• +1 (613) 793-4672
  • jobs@stemworldeducationalservices.com
  • Nepean, Ontario, Canada

William Quigley

I began this term with no experience in game development in Unity, art development, C#, or any of the mandatory skills to create a game in Unity. I had created a game before, making one for a high school class using a Python extension called PyGame, but that was created all in code and was significantly different then any coding in Unity or the object oriented programming of C#. The team that I was placed in, Intern Group 1, also only had one member that had used Unity before. This lack of experience meant that I had a lot to learn throughout this term and, by working hard with my team, we were able to learn the necessary skills to create two educational games in Unity: Pizza One Two Three and Math Towers.

To learn more about my specific roles and tasks in each project, open the URL’s next to the project titles.

Pizza One Two Three (https://stemworldco-op.com/)

Pizza One Two Three is a pizza making game designed to introduce fractions to students grades 1-3.  The game focuses on the concepts of making fractions, making equivalent fractions, and time management skills all while maintaining an enjoyable experience for students.  The game also features an endless mode for students to further strengthen their understanding, and a backend server for teachers to track students’ progress.  The goal of the game is to making 900$ over the course of 7 days by serving properly cut pizzas to customers.

The teams first project, Pizza One Two Three, began slowly since each member had to learn the skills applicable for their roles. I was given the role of programmer. Since the team anticipated that the cutting mechanic was going to be the most difficult part of the game, I was assigned to create the cutting mechanic. Seeing this as an opportunity to learn how to use C# and Unity as well, I taught myself these skills as I created this mechanic. The cutting mechanic was difficult to create, requiring both math and programming skills. In the end, I was able to ‘cut’ an object in half by duplicating the sprite, and then using Unity sprite masks that would cover half of each sprite to show two separate halves. In the end, however, another cutting mechanic that emphasized the creation of different fractions was developed, and my cutting mechanic was left out of the project. The time I spent on the cutting mechanic was valuable though as I was able to learn how to program in C# to a great extent, and how to develop scenes in Unity. After this, I created the level system within the game using these programming and Unity skills, and was quickly able to pick up scene transference within Unity, and creating a proper game flow within Unity. I then added a topping mechanic into the game and, working with a few other group members, made it so that the players would have to place the correct toppings to get a proper score. Lastly, I added in the game music into Unity, and created a system for a mute button to be added to each level.

Math Towers (https://stemworldco-op.com/math-towers/)

Math Towers is an educational math-based tower defense game designed to improve students’ mental math abilities.  The goal of the game is to defend the castle by reducing all enemy numbers to zero.  Each level is designed to push the player to use the different math operations in unique ways in order to destroy the enemies. 
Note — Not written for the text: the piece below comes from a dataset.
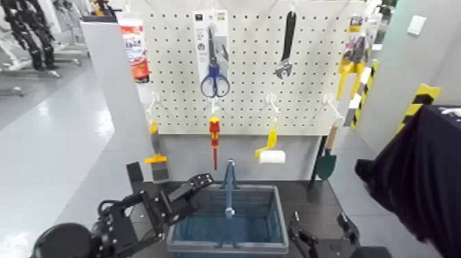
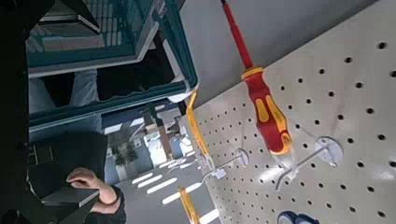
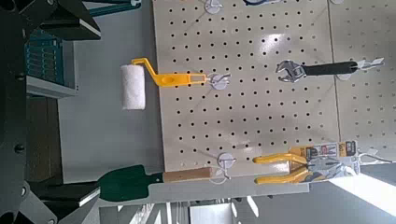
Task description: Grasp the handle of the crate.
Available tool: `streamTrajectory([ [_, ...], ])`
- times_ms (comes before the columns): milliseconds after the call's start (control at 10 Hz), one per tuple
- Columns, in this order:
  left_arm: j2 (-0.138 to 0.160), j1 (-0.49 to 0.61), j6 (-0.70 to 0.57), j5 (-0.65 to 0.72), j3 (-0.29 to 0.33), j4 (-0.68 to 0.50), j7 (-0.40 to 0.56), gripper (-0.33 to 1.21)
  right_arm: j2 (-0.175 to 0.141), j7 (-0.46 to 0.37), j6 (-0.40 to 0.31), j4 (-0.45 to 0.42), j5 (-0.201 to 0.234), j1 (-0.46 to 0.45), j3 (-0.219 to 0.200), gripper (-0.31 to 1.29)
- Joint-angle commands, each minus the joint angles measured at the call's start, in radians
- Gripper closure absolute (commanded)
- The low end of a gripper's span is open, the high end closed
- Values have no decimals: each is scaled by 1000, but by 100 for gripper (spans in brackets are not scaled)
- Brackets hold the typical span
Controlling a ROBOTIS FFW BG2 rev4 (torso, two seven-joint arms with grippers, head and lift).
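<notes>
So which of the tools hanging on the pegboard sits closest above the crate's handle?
The screwdriver, red and yellow, hanging tip down just left of the upright blue handle. The scissors, wrench and paint roller hang higher or further right.

The crate [image 1: 226, 221] loses its near rim to the head view's lower edge, and its left corner sits behind the left gripper [image 1: 194, 190]. Right of the crate, the right gripper [image 1: 322, 239] is cut by that same edge (finger state unreadable). Above the crate, the package print around the scissors [image 1: 214, 77] is too small to read. A person's hand [image 2: 91, 184] shows partly.
</notes>
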Motion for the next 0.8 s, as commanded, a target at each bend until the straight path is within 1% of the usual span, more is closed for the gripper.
streamTrajectory([
  [100, -4, -87, 66, 59, -54, 124, -42, 10, 1, 1, -5, 5, -3, -2, 2, 14],
  [300, -10, -152, 111, 122, -107, 208, -53, 10, 1, 1, -13, 8, -6, -3, 4, 14],
  [400, -10, -192, 141, 123, -136, 256, -75, 10, -1, 0, -13, 9, -10, -5, 5, 14],
  [500, -14, -219, 145, 123, -156, 290, -93, 10, -1, 1, -15, 11, -10, -5, 5, 14],
  [800, -38, -299, 154, 123, -225, 402, -148, 10, -1, 1, -25, 14, -14, -5, 7, 14],
])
For the teams second project, Math Towers, I was assigned to the role of an art developer along with another group member. Neither me nor the other group member had experience with art development, and so we decided to use Inkscape, which is a free and simple art development program. This group member and I created the games art with a mediaeval/fantasy theme to match the game music and sound effects produced by another group member. I was put in charge of making the art for the buttons, main menu, enemies, and towers. I first created the buttons and main menu screen, and then moved onto the towers. I made 4 unique towers each with two animations (attack and idle), with each tower corresponding to a mathematical operation.  To keep with the mediaeval theme I made a Horse Knight (addition), a Spear Knight (subtraction), a Wizards Tower (multiplication), and a Plague Doctor (division). I then made 10 unique enemies each with their own movement animations that were all styled to look like numbers designed as monsters. Once these were finished and added to the game, I switched my role to a programmer, and began assisting with the work that was left. I started by making a next level system, where by clicking on the enemy spawners, the next enemies would be displayed. After this, I mainly focused on assisting other programmers with tasks, and fixing bugs throughout the game.


Throughout this term I have pushed myself to learn the necessary skills to create a game in Unity. I have learned how to use the Unity editor, C#, and Inkscape thoroughly so that my team and I could work to create the best possible game that we could create. I have also developed game and art development skills to be stronger and far better then they were before the term started.